Dezembro, 2023 - Edição 298
De bibliotecas e livrarias
Bibliotecas e livrarias. Repositórios do conhecimento humano
de antes do advento dos bancos de dados. Precisasse-se de informação qualquer, ia-se à biblioteca, solicitava-se um livro à bibliotecária,
folheava-se-o, outras informações saltando-lhes das páginas, levando
a outras mais. Os bancos de dados funcionam de maneira semelhante,
à exceção da ajuda da bibliotecária: é o procure você mesmo. A eficiência da funcionária, que falta no nosso notebook (a funcionária, não a
eficiência), é compensada pela instantaneidade do acesso aos links.
O problema é que nem sempre se sabe o que se procura, e a profusão
desordenada de informações começa a trazer consequências.
Já livrarias são estabelecimentos onde se comercializam livros.
Aí manda o livreiro, o profissional que, conhecendo o seu ofício tanto
quanto o seu estoque, auxilia o cliente no que ele deseja, ou venha
a desejar, depois de trocarem ideias. Conheci alguns, bons livreiros,
sempre leitores inveterados que viviam do comércio de livros. Faziam
indicações que acabavam levando em conta suas impressões pessoais.
Devia-se reconhecer neles uma certa ascendência para que fossem
ouvidos e acatados, e essa ascendência vinha do reconhecimento da
sua maior ou menor intimidade com a leitura.

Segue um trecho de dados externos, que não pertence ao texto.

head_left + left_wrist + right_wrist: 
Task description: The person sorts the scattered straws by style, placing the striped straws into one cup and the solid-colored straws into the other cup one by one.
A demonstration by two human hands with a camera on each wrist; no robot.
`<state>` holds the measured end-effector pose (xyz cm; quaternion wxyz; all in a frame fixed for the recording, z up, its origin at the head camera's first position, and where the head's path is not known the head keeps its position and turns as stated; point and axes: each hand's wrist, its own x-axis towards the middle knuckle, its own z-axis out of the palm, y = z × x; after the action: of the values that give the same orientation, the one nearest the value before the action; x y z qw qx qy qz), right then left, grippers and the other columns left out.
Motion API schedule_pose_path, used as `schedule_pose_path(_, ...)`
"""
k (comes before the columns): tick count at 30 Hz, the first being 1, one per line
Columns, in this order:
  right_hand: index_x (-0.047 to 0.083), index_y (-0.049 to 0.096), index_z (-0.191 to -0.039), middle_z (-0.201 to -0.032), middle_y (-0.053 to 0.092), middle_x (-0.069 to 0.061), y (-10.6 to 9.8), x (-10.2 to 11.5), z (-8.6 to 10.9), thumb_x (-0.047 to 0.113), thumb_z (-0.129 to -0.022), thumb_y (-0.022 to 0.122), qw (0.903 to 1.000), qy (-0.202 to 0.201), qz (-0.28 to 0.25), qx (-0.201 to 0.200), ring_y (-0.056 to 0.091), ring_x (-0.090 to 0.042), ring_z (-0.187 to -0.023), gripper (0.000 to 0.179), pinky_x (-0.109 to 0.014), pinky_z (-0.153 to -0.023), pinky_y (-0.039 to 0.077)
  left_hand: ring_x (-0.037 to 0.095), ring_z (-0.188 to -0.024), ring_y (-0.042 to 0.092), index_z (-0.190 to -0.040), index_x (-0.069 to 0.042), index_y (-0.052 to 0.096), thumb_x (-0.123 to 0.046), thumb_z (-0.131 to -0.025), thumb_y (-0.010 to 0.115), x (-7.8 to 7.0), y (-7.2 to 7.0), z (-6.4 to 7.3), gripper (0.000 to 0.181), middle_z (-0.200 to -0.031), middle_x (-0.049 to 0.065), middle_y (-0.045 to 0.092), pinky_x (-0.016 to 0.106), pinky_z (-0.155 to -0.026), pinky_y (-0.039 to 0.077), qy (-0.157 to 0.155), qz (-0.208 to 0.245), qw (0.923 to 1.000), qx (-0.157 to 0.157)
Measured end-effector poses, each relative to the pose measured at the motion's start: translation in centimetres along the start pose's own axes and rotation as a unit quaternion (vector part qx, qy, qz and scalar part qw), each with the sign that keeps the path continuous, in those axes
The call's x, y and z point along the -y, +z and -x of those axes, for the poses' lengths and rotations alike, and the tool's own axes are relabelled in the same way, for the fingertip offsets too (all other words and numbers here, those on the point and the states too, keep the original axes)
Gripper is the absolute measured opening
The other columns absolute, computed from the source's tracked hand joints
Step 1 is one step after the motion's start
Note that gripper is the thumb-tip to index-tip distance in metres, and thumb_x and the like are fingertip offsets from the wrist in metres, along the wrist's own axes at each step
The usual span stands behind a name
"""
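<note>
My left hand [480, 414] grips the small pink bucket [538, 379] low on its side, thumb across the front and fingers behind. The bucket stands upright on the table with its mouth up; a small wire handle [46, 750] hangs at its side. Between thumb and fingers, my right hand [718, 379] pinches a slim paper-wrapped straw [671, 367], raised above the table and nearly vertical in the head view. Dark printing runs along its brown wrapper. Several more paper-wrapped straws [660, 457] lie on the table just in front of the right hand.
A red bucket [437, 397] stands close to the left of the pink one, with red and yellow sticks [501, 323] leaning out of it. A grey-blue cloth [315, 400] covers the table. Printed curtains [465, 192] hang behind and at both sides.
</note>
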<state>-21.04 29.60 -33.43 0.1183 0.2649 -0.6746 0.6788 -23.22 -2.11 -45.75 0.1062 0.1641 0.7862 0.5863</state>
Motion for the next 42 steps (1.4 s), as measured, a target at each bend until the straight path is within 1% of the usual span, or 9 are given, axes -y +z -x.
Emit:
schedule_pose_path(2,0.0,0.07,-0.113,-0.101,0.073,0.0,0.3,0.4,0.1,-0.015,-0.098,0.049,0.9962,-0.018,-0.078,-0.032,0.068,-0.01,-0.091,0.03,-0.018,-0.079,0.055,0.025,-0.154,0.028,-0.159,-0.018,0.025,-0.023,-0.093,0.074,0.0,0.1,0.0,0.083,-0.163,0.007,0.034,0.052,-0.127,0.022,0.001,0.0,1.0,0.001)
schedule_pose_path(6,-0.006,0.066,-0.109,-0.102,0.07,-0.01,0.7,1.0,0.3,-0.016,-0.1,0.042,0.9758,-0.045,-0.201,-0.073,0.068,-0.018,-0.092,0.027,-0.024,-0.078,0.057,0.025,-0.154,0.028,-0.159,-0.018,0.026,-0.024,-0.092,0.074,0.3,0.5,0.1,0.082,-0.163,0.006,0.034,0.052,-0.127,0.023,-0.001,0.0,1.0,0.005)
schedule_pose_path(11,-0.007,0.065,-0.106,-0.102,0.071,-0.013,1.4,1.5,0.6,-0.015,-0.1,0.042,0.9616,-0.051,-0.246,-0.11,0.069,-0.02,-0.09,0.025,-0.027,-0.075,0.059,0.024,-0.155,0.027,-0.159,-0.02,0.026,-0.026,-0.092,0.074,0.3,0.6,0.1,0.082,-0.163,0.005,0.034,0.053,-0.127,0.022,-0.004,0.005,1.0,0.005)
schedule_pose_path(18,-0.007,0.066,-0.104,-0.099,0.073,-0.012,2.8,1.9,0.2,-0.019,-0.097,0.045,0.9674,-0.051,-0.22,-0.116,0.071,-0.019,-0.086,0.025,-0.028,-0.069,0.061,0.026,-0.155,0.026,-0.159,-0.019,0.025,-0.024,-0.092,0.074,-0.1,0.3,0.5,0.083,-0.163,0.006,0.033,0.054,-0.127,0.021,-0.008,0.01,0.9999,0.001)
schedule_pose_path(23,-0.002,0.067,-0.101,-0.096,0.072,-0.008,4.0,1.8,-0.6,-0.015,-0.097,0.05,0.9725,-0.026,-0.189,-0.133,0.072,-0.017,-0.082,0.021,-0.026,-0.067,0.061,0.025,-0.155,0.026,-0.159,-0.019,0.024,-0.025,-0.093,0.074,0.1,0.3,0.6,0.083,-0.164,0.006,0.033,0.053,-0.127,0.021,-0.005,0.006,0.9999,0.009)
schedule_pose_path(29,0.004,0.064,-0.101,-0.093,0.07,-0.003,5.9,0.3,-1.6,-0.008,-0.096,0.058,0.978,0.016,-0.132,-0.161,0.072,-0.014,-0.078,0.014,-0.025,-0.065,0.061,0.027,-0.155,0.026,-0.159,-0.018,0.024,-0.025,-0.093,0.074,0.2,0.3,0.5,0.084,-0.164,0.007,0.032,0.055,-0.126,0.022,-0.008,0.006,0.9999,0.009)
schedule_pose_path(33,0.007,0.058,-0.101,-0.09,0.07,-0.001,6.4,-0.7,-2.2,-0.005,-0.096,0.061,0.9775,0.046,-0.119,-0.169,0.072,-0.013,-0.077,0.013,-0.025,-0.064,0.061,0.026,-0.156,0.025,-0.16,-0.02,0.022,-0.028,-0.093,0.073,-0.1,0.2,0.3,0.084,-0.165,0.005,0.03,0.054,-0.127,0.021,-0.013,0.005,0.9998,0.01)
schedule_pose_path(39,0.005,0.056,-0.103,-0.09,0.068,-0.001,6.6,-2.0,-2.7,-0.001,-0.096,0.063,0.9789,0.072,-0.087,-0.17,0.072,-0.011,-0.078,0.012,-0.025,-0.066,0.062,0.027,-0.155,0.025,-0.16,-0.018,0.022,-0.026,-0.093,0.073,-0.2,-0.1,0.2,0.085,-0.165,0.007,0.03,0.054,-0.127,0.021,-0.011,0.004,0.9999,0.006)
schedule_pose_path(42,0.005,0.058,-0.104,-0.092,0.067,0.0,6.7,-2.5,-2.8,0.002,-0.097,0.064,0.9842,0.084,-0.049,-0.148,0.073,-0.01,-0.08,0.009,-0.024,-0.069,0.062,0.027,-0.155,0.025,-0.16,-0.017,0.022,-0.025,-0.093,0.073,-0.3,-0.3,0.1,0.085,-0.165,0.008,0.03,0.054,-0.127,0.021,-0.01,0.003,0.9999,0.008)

Bibliotecas e livrarias constituem filão literário interessante: de
Jorge Luis Borges a Alberto Manguel e a Jorge Carrión (seu Livrarias:
Uma história da leitura e de leitores, já em segunda edição pela Bazar
do Tempo, é o mais recente de que tenho conhecimento) passando
por A Longa Viagem da Biblioteca dos Reis, de Lilian Schwarcz, publicado pela Companhia das Letras, ler sobre casas de livros sem dúvida
interessa aos leitores. Em Breves Notas Quase-literárias (2019) recordei
passagens por livrarias que me ficaram na memória. Dentre elas, uma
vez em que, estando em Luanda numa atividade científica coordenada
pelo Exército angolano, solicitei à organização a ida a uma livraria.
O deslocamento se deu na companhia de batedores, com direito a escolta
durante a permanência no estabelecimento, e me rendeu alguns títulos
de História de Angola. Menos um, que me interessava particularmente
e não encontrei. Comentei com a organização, meio desapontado. Dias
depois do regresso recebia em casa, pelos correios, o volume desejado,
numa demonstração de gentileza e atenção a que até hoje sou grato.
Em 2015, publicamos, os frequentadores da tertúlia que se reuniam aos sábados na extinta Livraria Logos, de Vitória, uma coletânea
chamada Na Livraria: Diversa caligrafia. A temática é a determinada
no título, e os textos proporcionam uma viagem pelo olhar de cada
autor. Um deles nos faltou este ano: o Luiz Carlos (Caco) Appel, leitor
voraz, que revisava textos, bolava capas, editorava volumes – enfim,
como fez com o Na Livraria, que organizou junto com o Pedro J.
Nunes, premiado autor local. Seu texto, “Livros encantados”, é um
passeio por livros mágicos, livrarias idem e temas livrescos explorados
por Carlos Ruiz Zafón, Juan Villoro, John Connolly e Reinaldo Santos
Neves. Numa prosa agradável, narra aventuras acontecidas no universo fantástico em que imerge o leitor de ficção e conclui evocando o
“poder” dos livros conjurados a muitas mãos. O que pode ser lido também como metáfora, uma metáfora sobre os efeitos decorrentes da
difusão da leitura. Atividade, infelizmente, cada vez mais esquecida.